Como se não fosse trágico suficiente recebe aplausos e likes nas redes sociais, daqueles mesmos brasileiros com a camisa da seleção nas ruas.
Eu olho para a janela, minha fuga ao mundo exterior, e me pergunto, em que momento o povo brasileiro se tornou isso? Em que momento assuntos como respeito às mulheres, apreço pela vida e direitos básicos humanos, se tornaram relativos e temas de debate na mesa de jantar?
É indignante, é frustrante, é decepcionante. É compreensível que falte uma sensibilidade de otimismo na mente dos brasileiros. É compreensível que questões gerem ansiedade, como por exemplo: Será que o povo brasileiro, em todas as suas tribos, cores e formas, merecem essa realidade? Será que um dia, seremos capazes de, mesmo que por um campeonato de futebol, sentir orgulho e amor pelo país que é nossa casa?
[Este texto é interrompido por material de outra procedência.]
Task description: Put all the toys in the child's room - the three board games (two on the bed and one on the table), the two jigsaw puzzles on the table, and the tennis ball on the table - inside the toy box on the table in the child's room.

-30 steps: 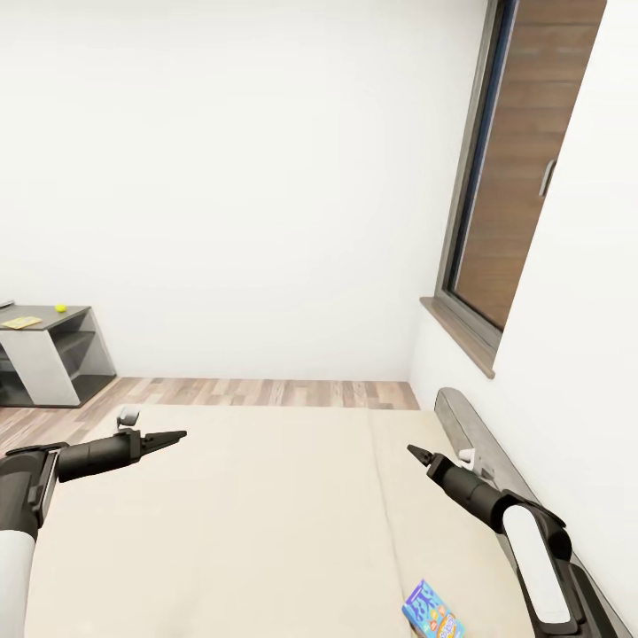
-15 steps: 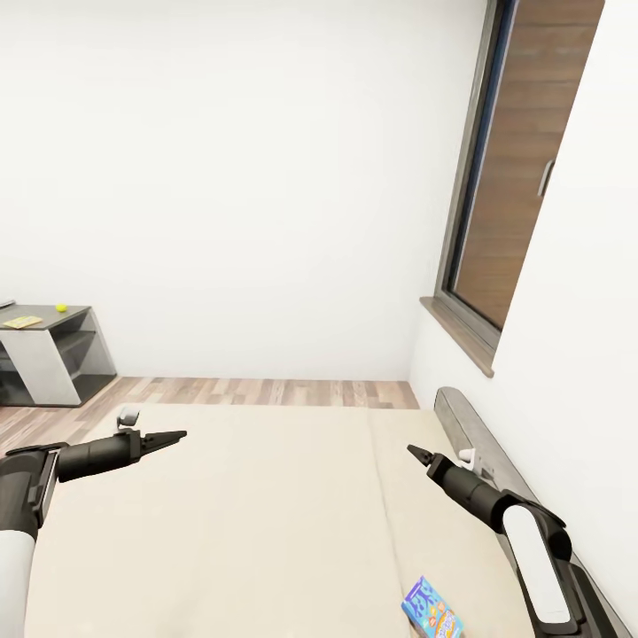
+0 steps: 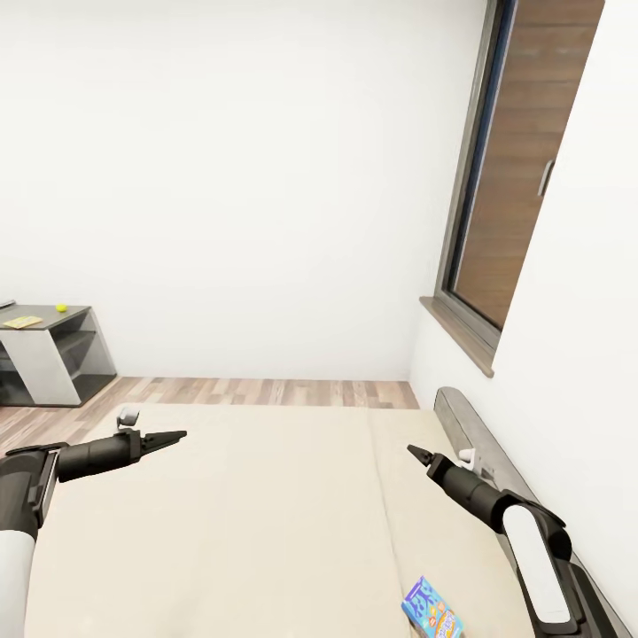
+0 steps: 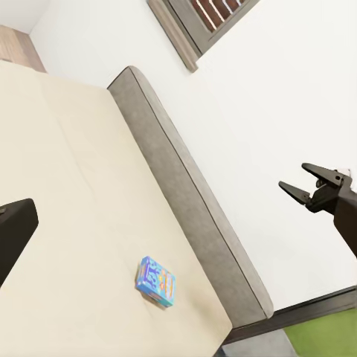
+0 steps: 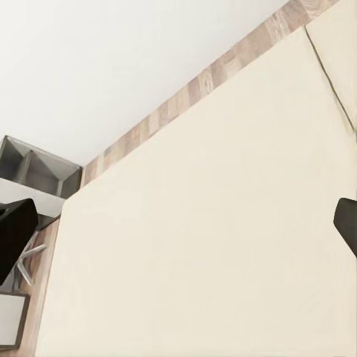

Mas, é nesse desabafo, que eu não posso deixar de me comover e agradecer por todos aqueles brasileiros que se vestem de coragem, acordam todos os dias, enfrentam as notícias do Brasil e do mundo e vão a luta, mesmo que seja uma batalha interna, mesmo que seja uma batalha dentro de casa. Que não se deixam levar por falsas promessas, por falsos discursos, falsos moralismos ou pela falta de empatia. Pessoas que usam a mesma rede social do médico famoso e as transformam em ferramenta de transmissão de verdade, de informação e de responsabilidade. Pessoas que são vozes lúcidas que mostram para corações aflitos (como o meu), que a arte é sim necessária, que há sim pessoas que se importam com a vida, com as mulheres, com os negros e com os indígenas, e que o amor é sim capaz de salvar o Brasil dele mesmo.